We played dice at the table, her drinking coffee with clouds and me I'm sure drinking a RED coca cola (my staple in my early 20's) waiting.  The bird was cooking, the nasties were simmering and all was good in the world.  Hubs and Bubba emerged for the morning to smells of goodness all around.

And then, it was time.

We entered the kitchen to deal with the nasties.  Grabbing a colander and a bowl, I strained the golden juice from the pan.  I have to admit, it did smell amazingly yummy.  She was right.  Damnit, she was always right.

As I stepped towards the trash with the icky remnants, she grabbed me once again.

"Little lady, where do you think you are going with that?"

"It's trash, mom!  I'm going to the trash!"

"Nope, get back over here with that right now."

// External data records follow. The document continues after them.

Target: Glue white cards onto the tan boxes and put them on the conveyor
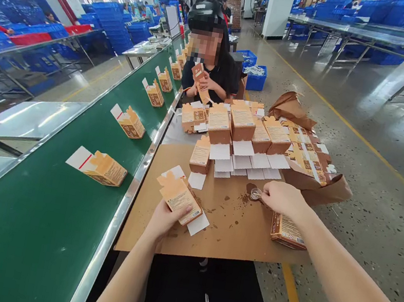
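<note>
My left hand [167, 220] is wrapped round a small brown and tan carton [183, 201], tilted over the cardboard sheet. Its scalloped top flaps and a white flap stand open at the far end, and another white flap sticks out at the near end. Out to the right, my right hand [282, 198] is closed, fingertips pinched at a small pale looped thing [256, 194] over a dark brown patch on the sheet. What exactly it is, I cannot make out. Just below that hand a printed carton [287, 232] lies at the sheet's edge, partly covered by my forearm.
Stacked cartons [244, 122] with white flaps stand ahead, one carton [200, 155] beside them. Flat cartons [305, 153] lie in brown paper at right. Spaced cartons [114, 171] stand on the green conveyor [55, 229] beyond a metal rail. Opposite, a co-worker [214, 80] holds a carton.
</note>
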`<act>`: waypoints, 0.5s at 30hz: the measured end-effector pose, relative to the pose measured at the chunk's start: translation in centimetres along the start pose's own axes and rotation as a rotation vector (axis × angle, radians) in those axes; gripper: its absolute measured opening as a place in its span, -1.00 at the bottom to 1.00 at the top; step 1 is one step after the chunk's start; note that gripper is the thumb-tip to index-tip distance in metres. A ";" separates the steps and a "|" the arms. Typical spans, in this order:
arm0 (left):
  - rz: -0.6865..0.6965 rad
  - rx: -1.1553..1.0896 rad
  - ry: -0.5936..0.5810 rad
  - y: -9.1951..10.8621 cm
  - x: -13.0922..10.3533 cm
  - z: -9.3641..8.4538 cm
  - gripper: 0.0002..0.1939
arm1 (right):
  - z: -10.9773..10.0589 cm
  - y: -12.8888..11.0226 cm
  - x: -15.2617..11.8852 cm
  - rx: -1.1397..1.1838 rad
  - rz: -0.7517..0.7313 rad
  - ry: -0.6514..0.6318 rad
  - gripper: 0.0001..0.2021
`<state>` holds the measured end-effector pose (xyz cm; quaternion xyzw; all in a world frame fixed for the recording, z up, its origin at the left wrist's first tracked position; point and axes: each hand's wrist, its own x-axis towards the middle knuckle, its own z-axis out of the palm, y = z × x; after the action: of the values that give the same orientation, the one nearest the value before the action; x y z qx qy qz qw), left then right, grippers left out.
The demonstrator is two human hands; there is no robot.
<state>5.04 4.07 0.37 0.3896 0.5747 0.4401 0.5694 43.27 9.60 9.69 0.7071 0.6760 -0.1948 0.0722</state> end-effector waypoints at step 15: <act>0.030 0.099 0.013 -0.7 0.0 0.0 -0.11 | 15.7 -12.6 -8.4 0.388 -0.300 0.098 -0.68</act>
<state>5.05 3.88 -0.31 0.4229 0.5935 0.4222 0.5391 28.03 -3.01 0.48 0.6082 0.7258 -0.2949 -0.1275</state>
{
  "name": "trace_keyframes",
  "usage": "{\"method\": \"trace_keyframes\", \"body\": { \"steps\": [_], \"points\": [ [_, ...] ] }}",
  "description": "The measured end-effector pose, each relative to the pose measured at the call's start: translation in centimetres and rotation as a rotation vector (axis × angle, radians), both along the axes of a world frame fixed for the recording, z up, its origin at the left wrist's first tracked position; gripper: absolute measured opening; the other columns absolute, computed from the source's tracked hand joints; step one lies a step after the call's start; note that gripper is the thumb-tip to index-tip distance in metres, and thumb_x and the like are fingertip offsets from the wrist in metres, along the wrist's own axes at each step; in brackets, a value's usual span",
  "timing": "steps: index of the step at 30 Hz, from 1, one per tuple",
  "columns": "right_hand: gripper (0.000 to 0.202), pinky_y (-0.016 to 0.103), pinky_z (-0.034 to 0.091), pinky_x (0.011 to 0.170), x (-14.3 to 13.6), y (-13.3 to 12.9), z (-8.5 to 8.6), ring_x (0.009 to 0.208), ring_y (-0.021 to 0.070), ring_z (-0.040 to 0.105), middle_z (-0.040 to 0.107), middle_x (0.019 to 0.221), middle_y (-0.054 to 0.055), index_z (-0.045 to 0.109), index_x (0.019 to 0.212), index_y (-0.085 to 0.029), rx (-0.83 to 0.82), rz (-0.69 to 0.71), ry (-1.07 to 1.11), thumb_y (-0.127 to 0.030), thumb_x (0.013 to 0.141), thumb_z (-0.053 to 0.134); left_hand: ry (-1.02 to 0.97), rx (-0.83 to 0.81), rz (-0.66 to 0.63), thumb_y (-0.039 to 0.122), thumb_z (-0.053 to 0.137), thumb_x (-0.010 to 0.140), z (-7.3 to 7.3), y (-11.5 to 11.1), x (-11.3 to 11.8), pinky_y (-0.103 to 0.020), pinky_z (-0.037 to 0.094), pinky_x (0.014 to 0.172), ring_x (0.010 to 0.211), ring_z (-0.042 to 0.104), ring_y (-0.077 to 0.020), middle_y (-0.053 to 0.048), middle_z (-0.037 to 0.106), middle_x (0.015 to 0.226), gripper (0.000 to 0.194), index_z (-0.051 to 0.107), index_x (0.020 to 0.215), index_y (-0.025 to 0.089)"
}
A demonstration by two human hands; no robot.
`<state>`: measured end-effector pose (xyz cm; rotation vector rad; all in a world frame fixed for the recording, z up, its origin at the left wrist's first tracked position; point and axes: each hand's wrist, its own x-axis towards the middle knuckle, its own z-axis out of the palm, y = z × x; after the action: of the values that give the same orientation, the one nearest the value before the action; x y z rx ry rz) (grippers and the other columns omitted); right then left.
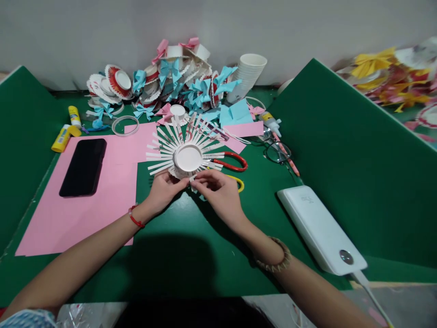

I handed her the colander and stood back in horror.  Her hands sifted through the mess, pulling out the heart, the kidneys, the liver.  As she handed me back the colander with the neck and lungs still present, I pushed down the bile rising in my throat.  I turned and chucked the nasties into the trash, wishing I could just jam them down a garbage disposal (of which we didn't have at that time).

Yielding a knife, she went to work chopping the organs into teeny, tiny pieces.  I was horrified - what in the hell was she doing?  She scooped up her prize possessions and threw them straight into the pyrex pan holding the bread cubes.

The stuffing.  She put that icky crap into the stuffing.

"Mom, what are you doing?!  You can't put that nasty stuff in there!"

"My dear, you have eaten my stuffing since you were born.  Do you think I just made this up for your benefit today?  This is my recipe and has been for years.... and you love it."

Gasp.  I almost wanted to cry.  Actually, I think I may have.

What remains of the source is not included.